We found a relationship between higher age and mortality as shown previously in various retrospective studies (5, 42, 43). In our study population, the average age of surviving critically ill patients was 60 years, but 69 years among deceased patients. This is also similar to prior results, in which age > 65 years was shown to be a risk factor for higher mortality (2, 10).

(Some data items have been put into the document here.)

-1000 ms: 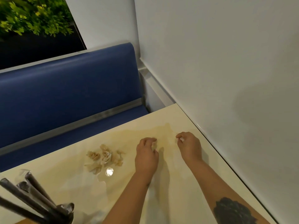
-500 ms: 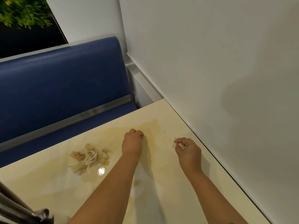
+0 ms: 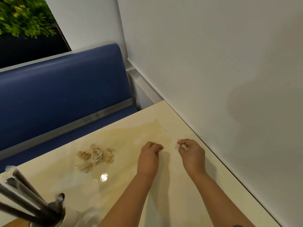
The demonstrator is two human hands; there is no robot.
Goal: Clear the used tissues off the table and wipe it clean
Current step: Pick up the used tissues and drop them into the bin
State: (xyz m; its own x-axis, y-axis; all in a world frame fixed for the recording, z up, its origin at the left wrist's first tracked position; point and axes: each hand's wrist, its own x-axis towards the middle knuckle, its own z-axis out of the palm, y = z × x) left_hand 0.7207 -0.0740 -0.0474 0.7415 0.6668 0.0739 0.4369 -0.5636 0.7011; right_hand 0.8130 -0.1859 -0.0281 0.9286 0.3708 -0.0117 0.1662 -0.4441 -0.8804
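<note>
The table (image 3: pixel 164 194) carried a broad tan stain, and the heap of used tissues (image 3: pixel 95 157) lay on it well to the left of both hands. The left hand (image 3: pixel 150 158), fingers curled down on the tabletop, whether holding anything I could not tell, was the nearer to that heap. The right hand (image 3: pixel 192 155), farther off toward the wall (image 3: pixel 213 63), pinched a small tissue scrap (image 3: pixel 183 146).

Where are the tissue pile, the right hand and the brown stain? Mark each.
tissue pile (image 3: pixel 95 157): head view, on the crumpled middle clump.
right hand (image 3: pixel 191 152): head view, on the back of the hand, which pinches a small white scrap.
brown stain (image 3: pixel 154 126): head view, on its far smear.
</note>
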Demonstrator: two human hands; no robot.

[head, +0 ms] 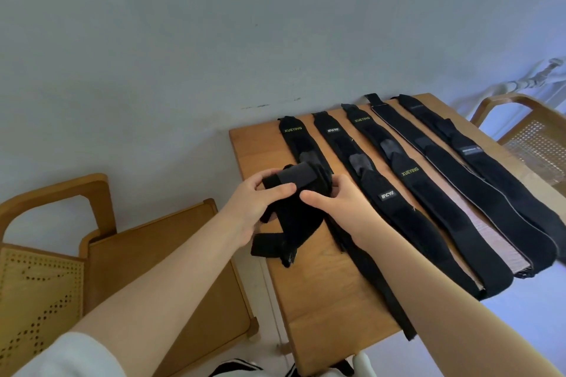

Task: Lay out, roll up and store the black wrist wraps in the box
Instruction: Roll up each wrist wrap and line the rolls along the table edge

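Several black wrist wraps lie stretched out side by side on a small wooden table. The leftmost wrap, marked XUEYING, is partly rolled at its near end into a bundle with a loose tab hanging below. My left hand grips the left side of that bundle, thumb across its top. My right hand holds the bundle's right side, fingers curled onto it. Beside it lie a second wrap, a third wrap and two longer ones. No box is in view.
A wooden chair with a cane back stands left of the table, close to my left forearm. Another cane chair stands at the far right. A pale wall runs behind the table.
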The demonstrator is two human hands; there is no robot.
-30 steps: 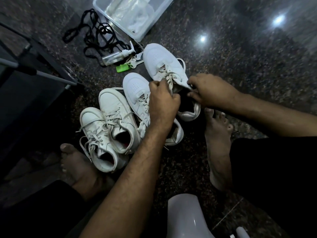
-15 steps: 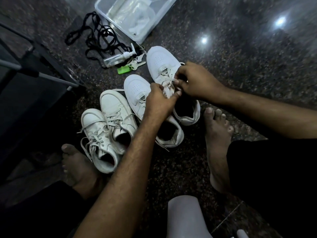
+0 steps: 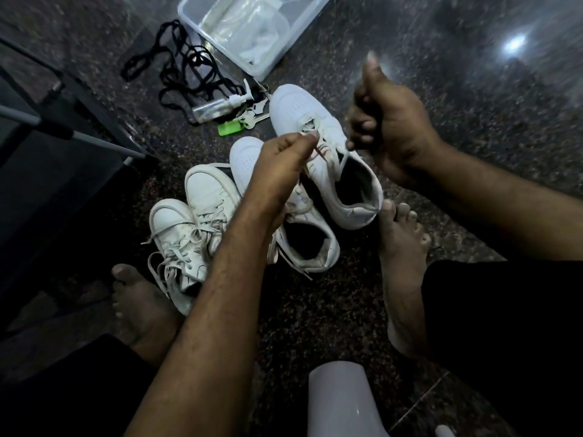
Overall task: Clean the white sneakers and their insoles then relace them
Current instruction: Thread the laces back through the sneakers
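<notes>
left hand (image 3: 284,159) pinched the lace (image 3: 318,149) at the far sneaker (image 3: 328,171) on the floor; right hand (image 3: 388,127) fisted on its loose end (thumb up), likely for unlacing.

Four sneakers (image 3: 328,159) lie in a row across the middle of the frame on the floor (image 3: 315,310) between my feet (image 3: 400,263), with the spray bottle (image 3: 220,104), keys (image 3: 252,116) and loose laces (image 3: 176,67) behind them and the tub (image 3: 262,64) at top centre.
</notes>
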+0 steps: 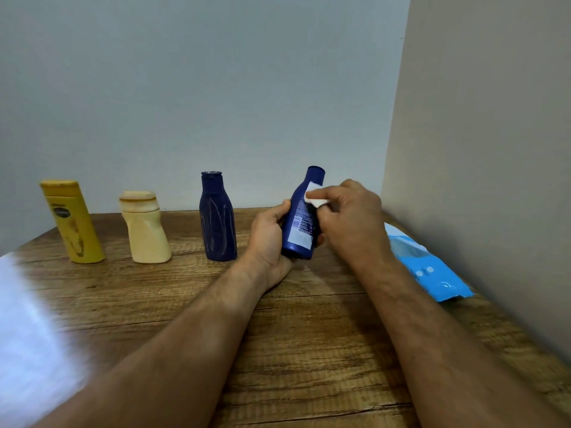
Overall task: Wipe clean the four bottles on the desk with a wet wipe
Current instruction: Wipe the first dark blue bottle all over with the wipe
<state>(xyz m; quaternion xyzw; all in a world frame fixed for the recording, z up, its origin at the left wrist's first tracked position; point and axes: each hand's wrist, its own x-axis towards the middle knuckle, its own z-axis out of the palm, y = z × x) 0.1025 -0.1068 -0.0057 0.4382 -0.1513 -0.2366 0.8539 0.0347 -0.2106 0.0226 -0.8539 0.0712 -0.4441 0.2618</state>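
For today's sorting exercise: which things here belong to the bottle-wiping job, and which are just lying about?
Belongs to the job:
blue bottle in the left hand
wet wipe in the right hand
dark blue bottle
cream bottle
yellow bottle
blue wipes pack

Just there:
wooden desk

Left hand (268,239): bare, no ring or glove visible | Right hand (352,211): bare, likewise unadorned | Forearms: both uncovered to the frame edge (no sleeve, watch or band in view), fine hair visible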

In the ANOVA, we found no significant relationship between selective or non-selective proteinuria and the development of AKI, permanent CKD, or increased mortality or protracted disease progression. Prior data suggest that > 40% of the cases are affected with abnormal proteinuria at hospital admission, and 20–40% of the critically ill patients develop AKI (13, 39). In our center, only 9 patients did not experience acute kidney failure (24.3%), and 20 of the affected developed AKI 3 (54.1%). This may be due, among other reasons, to the fact that serum creatinine does not match the baseline creatinine when taken in an already critically ill state. Pei et al. found that 75.4% of 333 patients had abnormal urine dipstick tests or AKI, 50% of them developed AKI 3. Among 35 patients who developed AKI in Guangchang Pei´s work, 45.7% experienced complete recovery of kidney function (26). We were able to reproduce these results in our patient cohort.
Nine patients died (24.3%), all of them experienced AKI 3 with a need for KRT. In this group, six patients had no or only low grade CKD, and three were admitted with CKD 3b or 4. Other data reported similar mortality rates among ICU patients (44), especially for patients requiring mechanical ventilation (45). One meta-analysis showed that the presence of AKI is associated with 13-fold increased risk of mortality, whereas the incidence of AKI is up to 20% in critically ill patients. Higher age, diabetes, hypertension, and baseline serum creatinine levels were associated with increased AKI incidence (46).

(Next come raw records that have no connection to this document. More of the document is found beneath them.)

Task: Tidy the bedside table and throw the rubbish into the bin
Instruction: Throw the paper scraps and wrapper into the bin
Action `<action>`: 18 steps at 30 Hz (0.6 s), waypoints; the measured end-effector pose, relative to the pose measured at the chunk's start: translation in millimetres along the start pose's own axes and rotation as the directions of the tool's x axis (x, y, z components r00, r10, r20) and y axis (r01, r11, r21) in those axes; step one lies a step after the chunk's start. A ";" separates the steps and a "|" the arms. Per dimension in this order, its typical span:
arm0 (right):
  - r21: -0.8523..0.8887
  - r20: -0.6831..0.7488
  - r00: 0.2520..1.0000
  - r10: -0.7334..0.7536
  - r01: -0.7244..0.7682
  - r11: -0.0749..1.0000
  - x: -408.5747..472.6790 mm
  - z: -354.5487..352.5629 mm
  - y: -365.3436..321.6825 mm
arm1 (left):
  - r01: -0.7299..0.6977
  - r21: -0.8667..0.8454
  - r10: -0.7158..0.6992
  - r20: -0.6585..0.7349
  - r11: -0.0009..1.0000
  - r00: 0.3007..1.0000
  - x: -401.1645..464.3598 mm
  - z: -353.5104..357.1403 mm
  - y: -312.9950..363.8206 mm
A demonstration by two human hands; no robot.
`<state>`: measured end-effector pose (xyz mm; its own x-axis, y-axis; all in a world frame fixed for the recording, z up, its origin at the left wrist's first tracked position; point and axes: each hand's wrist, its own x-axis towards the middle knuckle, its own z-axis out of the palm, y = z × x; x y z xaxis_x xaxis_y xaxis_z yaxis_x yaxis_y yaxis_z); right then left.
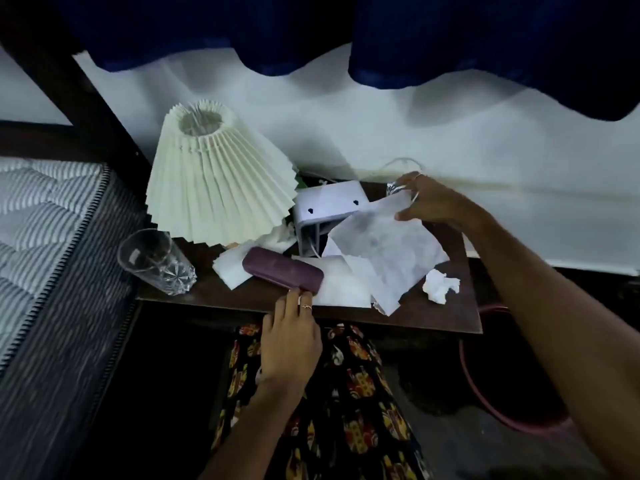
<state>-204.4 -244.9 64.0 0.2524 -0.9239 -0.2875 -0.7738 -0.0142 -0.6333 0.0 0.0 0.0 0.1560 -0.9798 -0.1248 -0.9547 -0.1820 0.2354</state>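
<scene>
The dark wooden bedside table point(433, 317) is cluttered. My right hand point(429, 199) pinches the top corner of a large white sheet of paper point(384, 247) and lifts it off the table's back right. My left hand point(291, 337) rests at the table's front edge, fingertips touching the end of a purple case point(282, 268); it holds nothing. Flat white tissues point(341, 282) lie beneath the case. A crumpled tissue point(441, 285) sits near the right edge. The rim of a red bin point(465, 362) shows on the floor at the right.
A tilted pleated lamp shade point(214, 178) stands at the back left. An empty glass point(156, 261) lies tipped at the left corner. A white box-like holder point(325, 209) stands behind the papers. A mattress point(52, 237) adjoins the table's left. Blue curtains point(450, 36) hang above.
</scene>
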 end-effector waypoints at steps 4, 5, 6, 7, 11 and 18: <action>-0.154 -0.007 0.998 -0.058 0.057 0.986 -11.9 5.3 -3.3 | -0.013 0.035 0.012 0.039 0.999 0.999 -5.6 5.0 -4.8; -0.169 -0.023 0.997 -0.076 0.071 0.983 -13.1 6.3 -4.5 | -0.014 0.031 0.013 0.053 0.999 0.998 -5.8 6.1 -4.9; -0.191 -0.052 0.994 -0.099 0.088 0.978 -16.9 6.2 -6.5 | -0.020 0.040 0.017 0.068 0.999 0.998 -8.2 7.0 -5.1; -0.203 -0.084 0.988 -0.126 0.107 0.973 -22.7 4.5 -10.9 | -0.026 0.051 0.022 0.077 0.998 0.997 -9.3 7.6 -6.0; -0.171 -0.189 0.952 -0.241 0.210 0.963 -56.0 -17.8 -31.4 | -0.014 0.063 0.006 0.125 0.998 0.992 -13.3 8.1 -8.8; 0.217 -0.481 0.857 -0.187 0.322 0.921 -139.1 -87.6 -15.1 | 0.014 0.047 -0.022 0.158 0.999 0.987 -13.4 2.6 -11.7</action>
<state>-278.7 -149.7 176.5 0.0812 -0.9727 0.2175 -0.5058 -0.2283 -0.8319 8.4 15.4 -3.6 0.1346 -0.9503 -0.2806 -0.9632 -0.1920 0.1881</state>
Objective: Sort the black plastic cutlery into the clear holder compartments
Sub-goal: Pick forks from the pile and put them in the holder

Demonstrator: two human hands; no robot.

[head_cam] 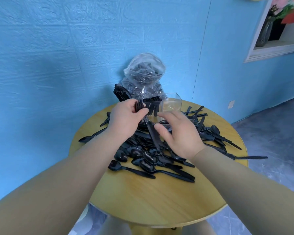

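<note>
Blue wall (58,48) behind round wood table (151,200) w/ cutlery pile (153,156); left hand (124,119) pinches forks (139,106) by holder (171,106), right hand (182,136) fingers apart.

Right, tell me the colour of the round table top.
The round table top is yellowish light wood-grain, best seen in the head view, in front of the cutlery pile.

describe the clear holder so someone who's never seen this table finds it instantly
On the round yellow wooden table, look to the far edge by the blue wall, beyond the heap of loose black plastic cutlery. The clear plastic cutlery holder stands there, upright and box-shaped, in front of a crumpled clear plastic bag. Unlike the bag, it has rigid straight walls, its right compartment empty.
</note>
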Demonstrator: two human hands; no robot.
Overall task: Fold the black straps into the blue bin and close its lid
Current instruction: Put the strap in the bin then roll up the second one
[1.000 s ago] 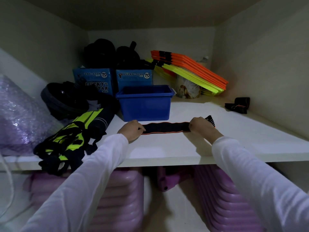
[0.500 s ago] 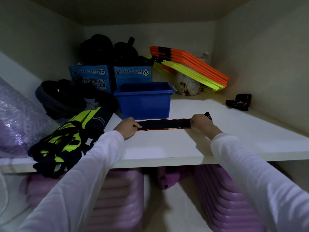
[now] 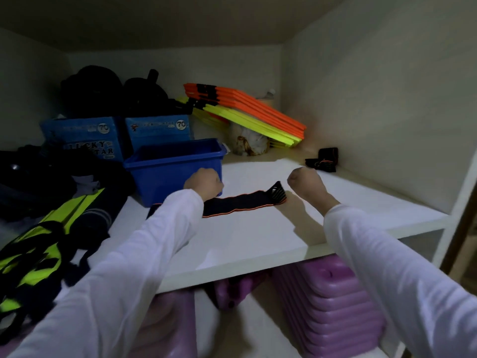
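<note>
A long black strap point(image 3: 240, 202) with orange edging lies flat on the white shelf point(image 3: 258, 236), its left end passing under my left sleeve. Both hands hover just above it, holding nothing. My left hand point(image 3: 204, 183), fingers curled, is in front of the open blue bin point(image 3: 165, 177), near the bin's right front corner. With its fingers also curled, my right hand point(image 3: 305, 183) is just right of the strap's ribbed right end. A second black strap point(image 3: 321, 160) lies bundled at the back right by the wall. No lid is in view.
Two blue cardboard boxes point(image 3: 85, 140) with dark gear on top stand behind the bin. Orange and yellow flat boards point(image 3: 247, 112) lean at the back. Neon-yellow and black gear point(image 3: 38, 241) fills the shelf's left side. Purple containers point(image 3: 327, 301) sit below the shelf.
Both hands have let go of the strap's ends and lifted off it, moving toward the back of the shelf. The strap now lies loose and slightly rumpled. The camera view shifted left.
</note>
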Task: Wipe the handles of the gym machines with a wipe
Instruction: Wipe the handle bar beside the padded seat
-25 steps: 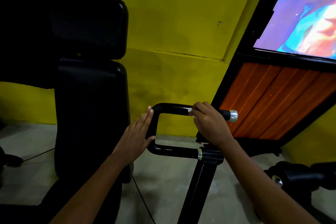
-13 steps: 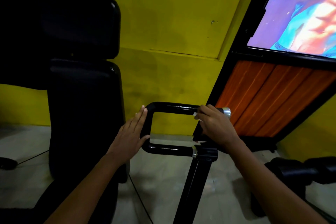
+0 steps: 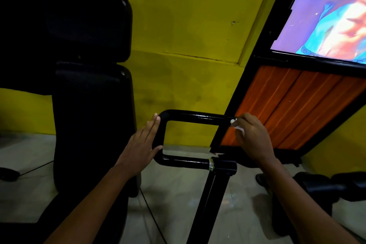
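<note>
A black U-shaped machine handle [image 3: 190,117] stands in the middle of the view, with an upper bar and a lower bar joined by a bend on the left. My left hand [image 3: 141,144] lies flat with straight fingers against that left bend. My right hand [image 3: 252,140] wraps the right end of the upper bar and grips a small white wipe [image 3: 236,125], which peeks out at my fingertips. The bar's end cap is hidden under that hand.
A black padded seat back and headrest [image 3: 89,85] stands at the left. The handle's black post [image 3: 210,204] runs down to a grey floor. A black-framed orange panel [image 3: 287,105] with a bright picture above leans at the right. A dark padded part [image 3: 326,188] sits low right.
My right hand has slid with the wipe along the upper bar to its right end, covering the silver end cap. My left hand stays flat on the bend.
</note>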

Several studies have reported higher BMI as a significant risk factor (47, 48). A meta-analysis by Hussain et al. demonstrated significantly higher mortality in patients with BMI > 25 kg/m2, and obesity (BMI > 30 kg/m2) as a significant factor for critical illness during COVID-19 (49). The BMI among deceased patients was 33 kg/m2 in our study population, but it was 28 kg/m2 among surviving patients; nevertheless, this was not significant in our cohort.

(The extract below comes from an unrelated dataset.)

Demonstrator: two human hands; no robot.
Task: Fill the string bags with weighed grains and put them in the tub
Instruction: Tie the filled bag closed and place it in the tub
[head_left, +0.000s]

From a meta-analysis of a multinational database (50), the incidence of AKI in mechanically ventilated patients was reported to be 22%, slightly higher than among general inpatients (51). We found an incidence of AKI 1–3 of 75.7%; in 24 of the 37 cases it was > AKI 2 (64.9%). A Chinese meta-analysis reported the incidence of AKI in hospitalized Chinese adults was up to 50% for those in the ICU, and the presence of AKI was associated with a higher severity of infection (52). The high incidence of AKI at our center may be due to patient selection as a center for ECMO therapy (53, 54).